Start of Dataset records

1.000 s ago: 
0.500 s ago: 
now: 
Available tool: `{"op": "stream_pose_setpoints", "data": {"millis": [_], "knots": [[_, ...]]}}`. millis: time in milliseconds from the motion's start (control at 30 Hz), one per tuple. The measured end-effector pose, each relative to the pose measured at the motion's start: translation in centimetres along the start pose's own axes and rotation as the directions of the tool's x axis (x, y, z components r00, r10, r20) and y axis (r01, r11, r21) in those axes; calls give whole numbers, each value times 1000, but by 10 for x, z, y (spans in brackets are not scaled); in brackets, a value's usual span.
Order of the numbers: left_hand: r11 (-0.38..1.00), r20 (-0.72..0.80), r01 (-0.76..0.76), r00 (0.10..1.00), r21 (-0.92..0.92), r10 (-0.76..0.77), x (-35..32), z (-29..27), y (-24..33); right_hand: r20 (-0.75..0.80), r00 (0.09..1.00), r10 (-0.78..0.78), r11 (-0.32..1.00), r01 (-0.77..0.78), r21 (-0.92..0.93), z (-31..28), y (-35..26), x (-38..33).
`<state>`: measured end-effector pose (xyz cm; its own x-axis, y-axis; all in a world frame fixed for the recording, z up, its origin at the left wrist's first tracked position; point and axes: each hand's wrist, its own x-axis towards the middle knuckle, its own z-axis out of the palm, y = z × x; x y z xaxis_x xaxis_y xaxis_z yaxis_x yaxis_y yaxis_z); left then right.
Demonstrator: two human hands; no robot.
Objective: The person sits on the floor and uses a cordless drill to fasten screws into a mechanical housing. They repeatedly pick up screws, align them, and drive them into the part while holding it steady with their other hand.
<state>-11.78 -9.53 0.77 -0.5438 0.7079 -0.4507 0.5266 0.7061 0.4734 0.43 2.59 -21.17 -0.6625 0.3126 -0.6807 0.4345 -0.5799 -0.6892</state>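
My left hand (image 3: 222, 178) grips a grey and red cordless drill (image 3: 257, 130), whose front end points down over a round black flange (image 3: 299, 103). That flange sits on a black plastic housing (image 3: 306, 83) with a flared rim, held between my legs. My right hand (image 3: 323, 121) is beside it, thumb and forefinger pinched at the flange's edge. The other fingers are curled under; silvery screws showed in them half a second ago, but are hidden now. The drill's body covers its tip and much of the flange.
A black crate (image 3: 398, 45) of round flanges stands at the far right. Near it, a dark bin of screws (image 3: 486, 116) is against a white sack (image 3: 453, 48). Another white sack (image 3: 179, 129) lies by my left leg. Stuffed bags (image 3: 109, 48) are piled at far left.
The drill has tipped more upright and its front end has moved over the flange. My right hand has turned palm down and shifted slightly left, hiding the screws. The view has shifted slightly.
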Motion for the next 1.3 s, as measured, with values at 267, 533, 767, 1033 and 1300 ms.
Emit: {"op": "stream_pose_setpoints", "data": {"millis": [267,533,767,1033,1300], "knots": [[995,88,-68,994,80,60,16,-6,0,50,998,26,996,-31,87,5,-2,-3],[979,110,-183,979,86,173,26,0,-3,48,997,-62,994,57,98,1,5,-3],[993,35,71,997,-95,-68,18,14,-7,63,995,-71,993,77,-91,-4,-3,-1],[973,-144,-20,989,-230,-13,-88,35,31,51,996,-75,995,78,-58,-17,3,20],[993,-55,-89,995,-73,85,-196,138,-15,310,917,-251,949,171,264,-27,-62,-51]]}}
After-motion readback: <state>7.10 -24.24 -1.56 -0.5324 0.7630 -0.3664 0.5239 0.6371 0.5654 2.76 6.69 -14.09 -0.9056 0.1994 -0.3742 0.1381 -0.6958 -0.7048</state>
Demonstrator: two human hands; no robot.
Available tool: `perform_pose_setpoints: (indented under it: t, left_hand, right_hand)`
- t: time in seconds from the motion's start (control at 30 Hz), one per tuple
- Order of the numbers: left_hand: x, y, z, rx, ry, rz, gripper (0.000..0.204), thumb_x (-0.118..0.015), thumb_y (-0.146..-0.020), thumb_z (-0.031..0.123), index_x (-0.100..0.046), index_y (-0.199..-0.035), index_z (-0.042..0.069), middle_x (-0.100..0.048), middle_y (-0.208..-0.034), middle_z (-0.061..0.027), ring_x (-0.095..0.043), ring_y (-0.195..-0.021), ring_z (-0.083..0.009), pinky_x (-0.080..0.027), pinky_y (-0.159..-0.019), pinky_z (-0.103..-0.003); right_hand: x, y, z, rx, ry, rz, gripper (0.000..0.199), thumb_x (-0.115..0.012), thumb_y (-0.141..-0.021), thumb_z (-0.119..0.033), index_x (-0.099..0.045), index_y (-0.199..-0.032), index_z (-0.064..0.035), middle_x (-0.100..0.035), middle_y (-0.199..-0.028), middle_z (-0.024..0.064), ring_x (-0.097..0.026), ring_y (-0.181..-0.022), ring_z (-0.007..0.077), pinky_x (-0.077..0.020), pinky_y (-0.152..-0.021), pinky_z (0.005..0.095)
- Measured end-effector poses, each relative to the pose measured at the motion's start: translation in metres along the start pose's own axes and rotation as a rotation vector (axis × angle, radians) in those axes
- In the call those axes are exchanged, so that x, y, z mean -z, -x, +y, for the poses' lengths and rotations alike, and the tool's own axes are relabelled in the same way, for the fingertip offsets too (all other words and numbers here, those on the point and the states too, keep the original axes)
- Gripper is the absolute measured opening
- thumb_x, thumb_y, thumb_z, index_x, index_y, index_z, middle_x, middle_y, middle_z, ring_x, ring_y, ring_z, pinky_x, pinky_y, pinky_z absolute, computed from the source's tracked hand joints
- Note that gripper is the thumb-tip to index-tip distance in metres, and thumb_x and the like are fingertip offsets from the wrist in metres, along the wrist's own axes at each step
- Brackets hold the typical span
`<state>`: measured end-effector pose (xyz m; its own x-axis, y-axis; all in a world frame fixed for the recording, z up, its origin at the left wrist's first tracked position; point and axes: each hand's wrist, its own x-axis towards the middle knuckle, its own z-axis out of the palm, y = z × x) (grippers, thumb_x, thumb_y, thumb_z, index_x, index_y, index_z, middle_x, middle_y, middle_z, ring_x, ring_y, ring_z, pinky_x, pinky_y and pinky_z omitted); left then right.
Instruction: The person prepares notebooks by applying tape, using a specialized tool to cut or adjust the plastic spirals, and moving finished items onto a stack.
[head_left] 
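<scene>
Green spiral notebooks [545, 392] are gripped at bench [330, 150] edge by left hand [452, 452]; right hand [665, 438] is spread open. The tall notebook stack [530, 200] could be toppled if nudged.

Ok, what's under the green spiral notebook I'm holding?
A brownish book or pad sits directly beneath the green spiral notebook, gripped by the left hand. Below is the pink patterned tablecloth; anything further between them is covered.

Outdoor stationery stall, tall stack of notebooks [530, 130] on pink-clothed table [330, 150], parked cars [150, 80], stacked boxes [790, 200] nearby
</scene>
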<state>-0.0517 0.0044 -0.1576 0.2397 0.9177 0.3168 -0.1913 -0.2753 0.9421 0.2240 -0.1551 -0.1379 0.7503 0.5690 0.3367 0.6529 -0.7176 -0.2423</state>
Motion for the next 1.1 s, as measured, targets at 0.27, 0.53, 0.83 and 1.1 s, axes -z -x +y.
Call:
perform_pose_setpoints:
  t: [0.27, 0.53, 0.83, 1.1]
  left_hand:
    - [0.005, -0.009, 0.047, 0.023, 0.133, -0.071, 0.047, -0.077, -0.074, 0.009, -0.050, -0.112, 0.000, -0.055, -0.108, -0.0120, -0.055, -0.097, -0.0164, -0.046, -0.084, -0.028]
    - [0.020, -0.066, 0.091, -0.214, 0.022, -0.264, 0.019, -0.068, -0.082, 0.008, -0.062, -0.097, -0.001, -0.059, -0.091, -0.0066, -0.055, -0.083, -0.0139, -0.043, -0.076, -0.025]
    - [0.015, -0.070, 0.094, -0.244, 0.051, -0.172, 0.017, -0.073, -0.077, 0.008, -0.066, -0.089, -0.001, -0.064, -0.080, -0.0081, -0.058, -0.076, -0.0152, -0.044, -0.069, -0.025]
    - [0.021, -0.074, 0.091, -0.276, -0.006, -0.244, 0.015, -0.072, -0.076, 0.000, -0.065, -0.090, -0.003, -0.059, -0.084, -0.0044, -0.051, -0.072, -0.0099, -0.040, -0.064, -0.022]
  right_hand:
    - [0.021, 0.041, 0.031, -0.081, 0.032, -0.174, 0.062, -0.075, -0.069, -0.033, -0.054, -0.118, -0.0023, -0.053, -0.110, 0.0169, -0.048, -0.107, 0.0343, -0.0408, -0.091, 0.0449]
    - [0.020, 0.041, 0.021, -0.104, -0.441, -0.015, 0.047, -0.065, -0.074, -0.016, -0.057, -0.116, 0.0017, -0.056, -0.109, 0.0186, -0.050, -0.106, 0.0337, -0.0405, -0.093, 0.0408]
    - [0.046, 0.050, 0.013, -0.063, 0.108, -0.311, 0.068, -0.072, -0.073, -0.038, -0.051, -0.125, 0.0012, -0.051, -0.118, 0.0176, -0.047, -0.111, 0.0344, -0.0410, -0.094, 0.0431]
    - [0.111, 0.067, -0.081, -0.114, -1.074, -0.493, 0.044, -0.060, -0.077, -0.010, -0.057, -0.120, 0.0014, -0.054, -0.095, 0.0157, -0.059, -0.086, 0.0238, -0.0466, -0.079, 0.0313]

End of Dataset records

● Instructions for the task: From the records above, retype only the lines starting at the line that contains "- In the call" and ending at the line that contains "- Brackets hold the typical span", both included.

● Result of the exercise:
- In the call those axes are exchanged, so that x, y, z mean -z, -x, +y, for the poses' lengths and rotations alike, and the tool's own axes are relabelled in the same way, for the fingertip offsets too (all other words and numbers here, those on the point and the states too, keep the original axes)
- Gripper is the absolute measured opening
- thumb_x, thumb_y, thumb_z, index_x, index_y, index_z, middle_x, middle_y, middle_z, ring_x, ring_y, ring_z, pinky_x, pinky_y, pinky_z absolute, computed from the source's tracked hand joints
- Note that gripper is the thumb-tip to index-tip distance in metres, and thumb_x and the like are fingertip offsets from the wrist in metres, along the wrist's own axes at each step
- Brackets hold the typical span

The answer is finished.